Reactions to the two calls were mixed.

"I don't call technical fouls," Magic coach Stan Van Gundy said. "So I don't have any thoughts. But hey, look: I didn't think Dwight deserved the flagrant foul from the last game, and I didn't think Matt Barnes deserved the flagrant foul that they gave to him against Kevin Garnett. So we all have things that we don't like."

But for the Celtics, the two techs on Perk are big trouble. Rivers was just commenting before tipoff Wednesday night that he was mindful of his young center's growing rap sheet. He entered Game 5 with five technicals in this postseason, two off the limit for a one-game suspension. He picked up the last two T's in quick succession in the second quarter, and he's now left praying for a call to be rescinded so that he can play Game 6.

But how is he getting these calls? Does he deserve them, is he catching bad breaks, or is it possible that Perk is getting whistled on his reputation alone?

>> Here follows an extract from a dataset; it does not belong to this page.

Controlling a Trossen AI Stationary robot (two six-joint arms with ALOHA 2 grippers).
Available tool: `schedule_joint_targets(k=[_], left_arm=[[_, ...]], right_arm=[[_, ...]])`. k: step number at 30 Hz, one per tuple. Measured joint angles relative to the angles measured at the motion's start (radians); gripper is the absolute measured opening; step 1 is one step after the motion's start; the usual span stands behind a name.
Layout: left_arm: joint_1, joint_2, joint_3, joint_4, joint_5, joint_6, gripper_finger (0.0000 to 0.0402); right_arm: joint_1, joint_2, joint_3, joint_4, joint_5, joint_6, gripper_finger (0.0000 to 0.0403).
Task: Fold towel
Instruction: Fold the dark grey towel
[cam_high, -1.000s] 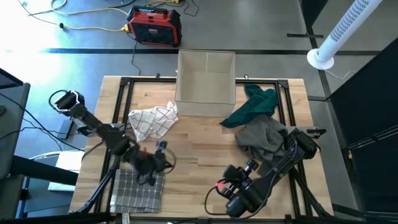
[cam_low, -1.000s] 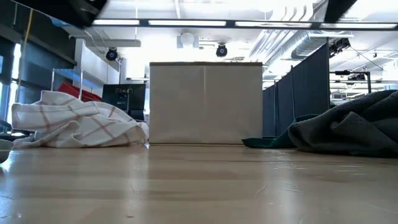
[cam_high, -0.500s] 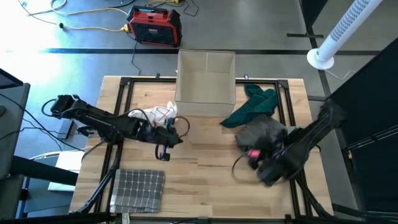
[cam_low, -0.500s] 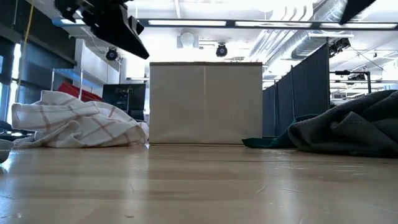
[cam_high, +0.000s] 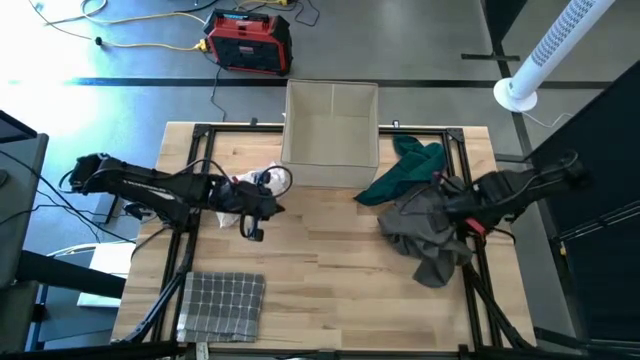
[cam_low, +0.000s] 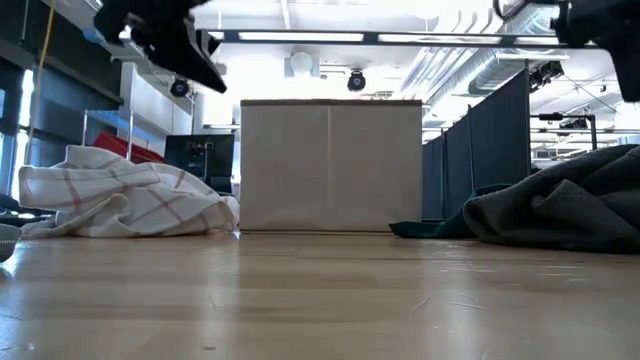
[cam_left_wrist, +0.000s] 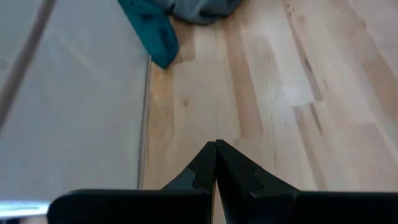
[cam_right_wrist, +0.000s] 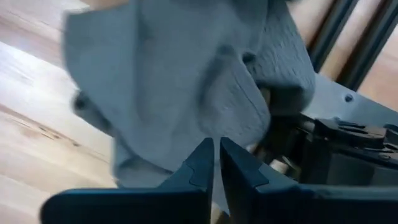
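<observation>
Hovering clenched, left tool (cam_high: 255, 212) by white towel (cam_low: 125, 200); right tool (cam_high: 447, 211), slightly parted, over grey towel (cam_high: 425, 228), box (cam_high: 331, 134) at 12 o'clock

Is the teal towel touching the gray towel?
Touching: the high view shows the teal towel lying against the gray towel, with no wood between them.

My left gripper (cam_left_wrist: 215, 144), fingertips pressed together with nothing between them, is held above the table on an outstretched arm. My right gripper (cam_right_wrist: 216, 142) hangs on a bent arm, its fingers (cam_right_wrist: 202, 163) a narrow slit apart, empty.
</observation>
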Motion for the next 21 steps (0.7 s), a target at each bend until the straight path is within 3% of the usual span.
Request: schedule_joint_targets(k=[4, 8, 21], left_arm=[[0.047, -0.011, -0.063, 0.045, 0.059, 0.009, 0.0000], [0.084, -0.011, -0.110, 0.110, 0.142, 0.028, 0.0000], [0.112, -0.009, -0.127, 0.148, 0.260, 0.078, 0.0000]], right_arm=[[-0.149, 0.022, -0.072, 0.000, -0.074, -0.240, 0.0082], [-0.280, 0.072, -0.123, 0.000, -0.085, -0.471, 0.0126], [-0.639, 0.207, -0.141, 0.135, -0.160, -0.862, 0.0193]])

"I'd love to answer that, but I'll let you guys answer it," Rivers responded. "I would love to answer that. This summer we can have coffee, and I may answer that. But I'm not going to answer it right now. Perk plays hard, he looks mean. He's a great guy. I'll leave it at that."

The Celtics had better hope they have Perk, along with their droves of injured men, back before Friday night. They've still got a series to close out.